Good point on the water on guys...I usually do it no later than labor day...which could be pushing it. I usually greae and lube things up so that may be what keeps me out of trouble. I put together a nice little air blower out of a piece of copper,. Had one my uncle gave but somebody else kept it, so made one of my own. I attached it to an air blower and it allows me to blow air into nooks and crannies and blow a good burst of compressed air. It does wonders on the balers and tractors. Also, when I parked on a dirt floor last year, I used some of those big square stepping tone pieces you get at Lowe's to put the tires on and keep out of the dirt.


----------



## Grateful11

I talked my wife out of washing our new round baler. I told her there's pockets and 
channels in there that we'll never get all the dust and chaff blown out of and they 
would just hold moisture. We usually always blow down and wash the Haybine 
but try to make sure there's no chaff packed in anywhere before we store it away.


----------



## Heyhay..eh

Generally I would blow out each piece of equipment then power wash it, grease zerks and oil chains then run it for 10-15 minutes to disperse any water in bearings or moving parts. Given that we face cold winters in Canada, the decision to power wash may be overturned if we are up against cold weather. That would be a judgment call as usually we have everything tucked in by mid sept so no real issue with a hard freeze for a month. This year there will be no water used as we are still running some of the haying equipment and will be for a week or so to come. Air & grease will be it this year.

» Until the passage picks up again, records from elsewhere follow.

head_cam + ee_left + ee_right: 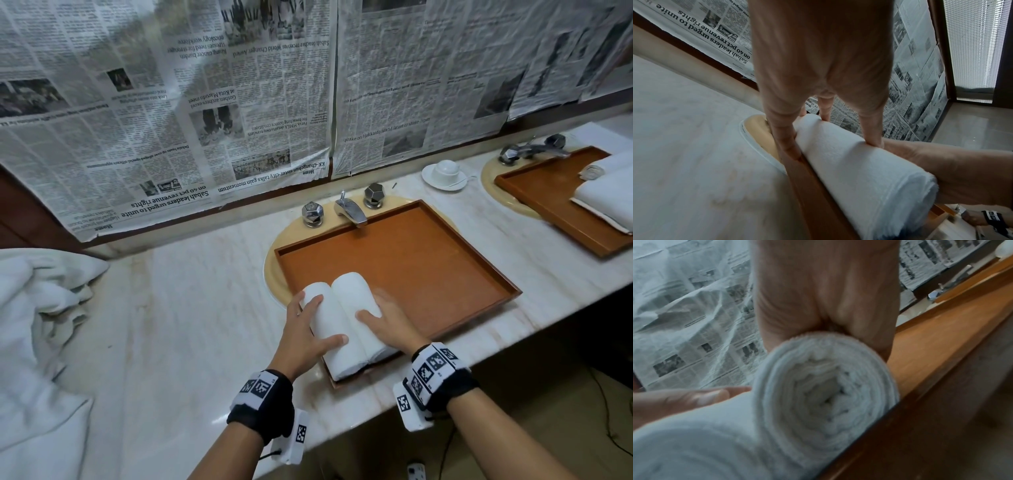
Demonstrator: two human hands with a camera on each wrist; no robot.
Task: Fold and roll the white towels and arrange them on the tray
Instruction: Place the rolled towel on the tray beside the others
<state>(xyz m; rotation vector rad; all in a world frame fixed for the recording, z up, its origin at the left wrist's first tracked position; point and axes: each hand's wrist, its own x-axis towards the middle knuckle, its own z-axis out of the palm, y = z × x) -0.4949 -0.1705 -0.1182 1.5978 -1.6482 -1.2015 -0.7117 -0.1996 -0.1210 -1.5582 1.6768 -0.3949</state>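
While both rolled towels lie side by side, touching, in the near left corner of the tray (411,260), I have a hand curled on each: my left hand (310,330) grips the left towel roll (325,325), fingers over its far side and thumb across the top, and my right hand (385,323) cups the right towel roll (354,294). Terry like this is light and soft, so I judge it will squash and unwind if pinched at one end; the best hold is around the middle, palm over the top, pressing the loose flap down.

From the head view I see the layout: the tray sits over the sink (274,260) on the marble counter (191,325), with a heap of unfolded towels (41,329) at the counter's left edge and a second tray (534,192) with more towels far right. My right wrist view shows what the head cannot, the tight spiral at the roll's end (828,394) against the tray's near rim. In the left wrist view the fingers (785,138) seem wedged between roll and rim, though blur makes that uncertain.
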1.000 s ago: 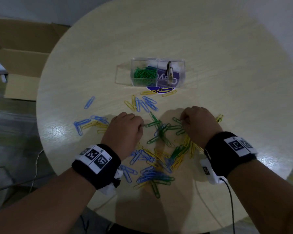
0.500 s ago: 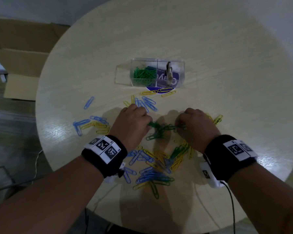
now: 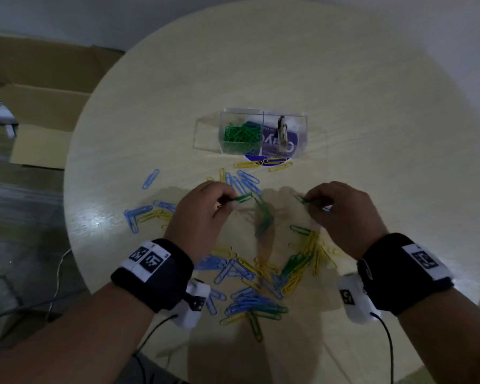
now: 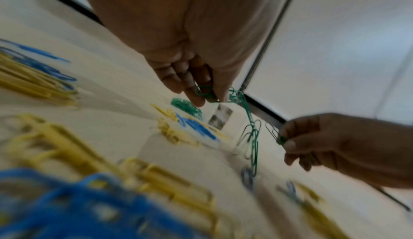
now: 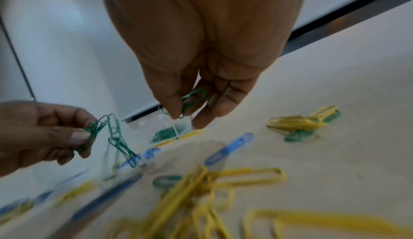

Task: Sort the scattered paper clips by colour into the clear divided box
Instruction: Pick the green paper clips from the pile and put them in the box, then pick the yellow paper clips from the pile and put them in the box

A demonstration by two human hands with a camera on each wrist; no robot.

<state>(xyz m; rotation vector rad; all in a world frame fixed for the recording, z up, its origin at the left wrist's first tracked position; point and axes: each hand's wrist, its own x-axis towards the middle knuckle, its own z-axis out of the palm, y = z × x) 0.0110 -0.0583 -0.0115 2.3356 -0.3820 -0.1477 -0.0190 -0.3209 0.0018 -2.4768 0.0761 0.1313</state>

I have never had any problem with expansion issues due to freezing and I believe that has to do with the lubing and running of the equipment which dissipates the moisture in bearings chains and other moving parts. Without this part of the process I am sure that I would experience freezing damage.

Take care


----------



## hayray

I clean by hand all the loose hay and then store it away for the winter.


----------



## Small Timer

I also put my equipment on blocks to take pressure off the tires. Does anyone else do this, or am I wasting my time?


----------



## geiselbreth

i never was haybaler always blow off do wash tractors and hay mowers


----------



## Ridgerunner

If you have a tire leak down, the blocks will prevent the weight of the implement or tractor from smashing the tire side wall. May also prevent the tire from coming off of the rim or pinching an inner tube.


----------